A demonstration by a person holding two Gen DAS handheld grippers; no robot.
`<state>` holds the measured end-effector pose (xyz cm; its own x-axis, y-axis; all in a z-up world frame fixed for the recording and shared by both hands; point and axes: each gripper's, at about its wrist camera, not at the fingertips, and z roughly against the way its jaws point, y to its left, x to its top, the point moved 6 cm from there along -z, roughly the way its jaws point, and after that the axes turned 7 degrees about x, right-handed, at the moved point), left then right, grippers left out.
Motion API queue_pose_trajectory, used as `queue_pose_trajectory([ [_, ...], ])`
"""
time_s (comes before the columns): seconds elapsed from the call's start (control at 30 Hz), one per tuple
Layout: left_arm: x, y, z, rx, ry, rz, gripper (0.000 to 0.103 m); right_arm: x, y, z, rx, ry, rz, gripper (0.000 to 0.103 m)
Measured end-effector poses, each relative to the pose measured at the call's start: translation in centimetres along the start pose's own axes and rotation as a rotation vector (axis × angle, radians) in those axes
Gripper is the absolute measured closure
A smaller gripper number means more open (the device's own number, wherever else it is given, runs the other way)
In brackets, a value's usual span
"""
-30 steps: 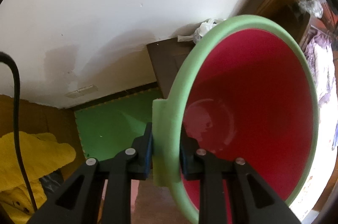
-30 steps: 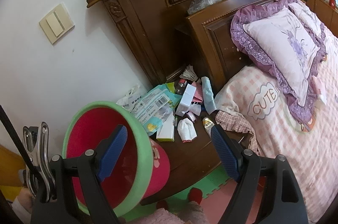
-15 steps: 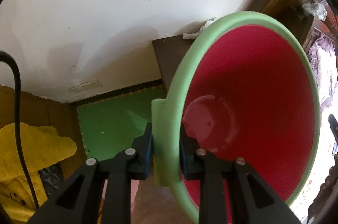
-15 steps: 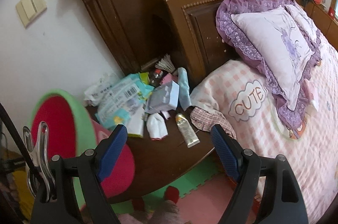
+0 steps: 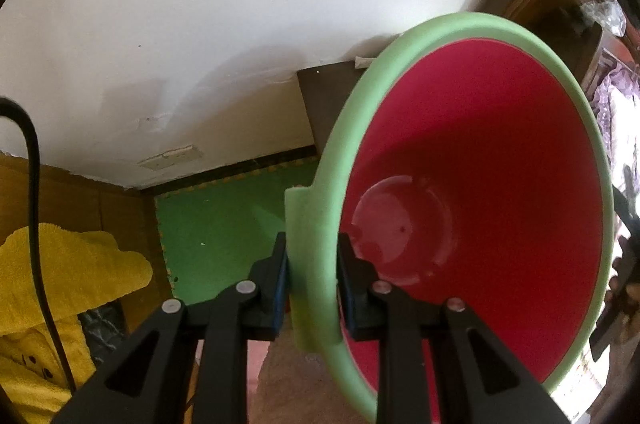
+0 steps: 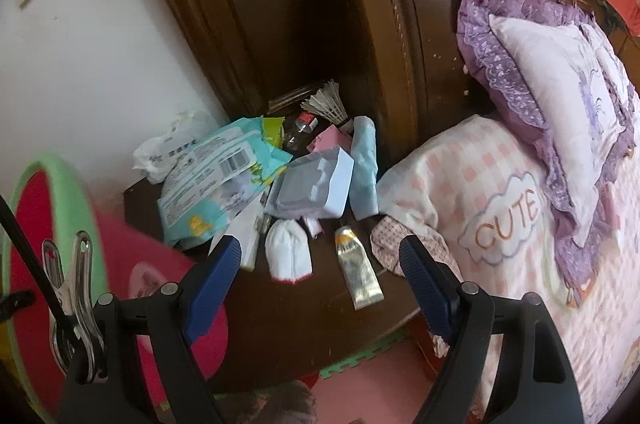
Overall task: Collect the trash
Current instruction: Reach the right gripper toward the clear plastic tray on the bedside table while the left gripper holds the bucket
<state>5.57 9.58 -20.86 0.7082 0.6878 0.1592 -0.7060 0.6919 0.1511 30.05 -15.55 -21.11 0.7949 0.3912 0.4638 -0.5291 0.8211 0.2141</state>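
Note:
My left gripper point(image 5: 312, 280) is shut on the pale green rim of a red bin point(image 5: 480, 192), which hangs empty below it. The same bin point(image 6: 52, 224) shows at the left edge of the right wrist view, beside the nightstand. My right gripper point(image 6: 320, 264) stands open above the dark wooden nightstand point(image 6: 296, 312). Litter lies there: a white sock point(image 6: 288, 256), a gold tube point(image 6: 358, 270), a blue-white wipes pack point(image 6: 212, 180), a grey-white packet point(image 6: 312, 184), a pale blue cloth point(image 6: 364, 164), a shuttlecock point(image 6: 330, 104) and a small bottle point(image 6: 298, 130).
A bed with a pink checked cover point(image 6: 500, 208) and a purple-frilled pillow point(image 6: 560, 72) fills the right. A carved headboard point(image 6: 400, 24) rises behind the nightstand. White wall point(image 6: 100, 44) stands at the left. Green floor mat point(image 5: 224, 220) and a yellow cloth point(image 5: 60, 284) lie below the bin.
My right gripper has dropped toward the nightstand, so the litter looks larger and nearer. The bin has slid to the left edge of that view. The left gripper holds still.

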Motion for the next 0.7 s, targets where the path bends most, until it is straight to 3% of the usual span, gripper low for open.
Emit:
queue_pose_trajectory([
  [0.13,0.0,0.0,-0.1,0.008,0.003,0.003,0.081,1.1,-0.6,-2.6,-0.018,0.019,0.01,0.019],
  [0.23,-0.1,0.1,-0.1,0.01,0.007,0.007,0.08,1.6,-1.0,-4.5,-0.021,0.048,-0.005,0.027],
  [0.7,-0.1,-0.5,0.0,0.045,0.008,0.002,0.08,3.0,-2.2,-10.1,-0.042,0.096,-0.035,0.031],
])
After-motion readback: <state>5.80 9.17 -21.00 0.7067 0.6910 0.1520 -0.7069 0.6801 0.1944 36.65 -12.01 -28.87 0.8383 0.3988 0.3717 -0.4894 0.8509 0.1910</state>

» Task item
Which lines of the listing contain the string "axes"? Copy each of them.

» Output of the exercise
`<state>` holds the measured end-effector pose (xyz cm; its own x-axis, y-axis; all in a z-up world frame fixed for the recording and shared by both hands; point and axes: each gripper's, at about its wrist camera, not at the fingertips, and z roughly against the way its jaws point, y to its left, x to its top, the point moved 6 cm from there along -z, roughly the way its jaws point, and after that the axes turned 7 degrees about x, right-handed, at the moved point), left then right, grippers left out.
Measured end-effector poses, each relative to the pose measured at the call's start: translation in centimetres along the start pose's own axes and rotation as a rotation vector (axis × angle, radians) in those axes

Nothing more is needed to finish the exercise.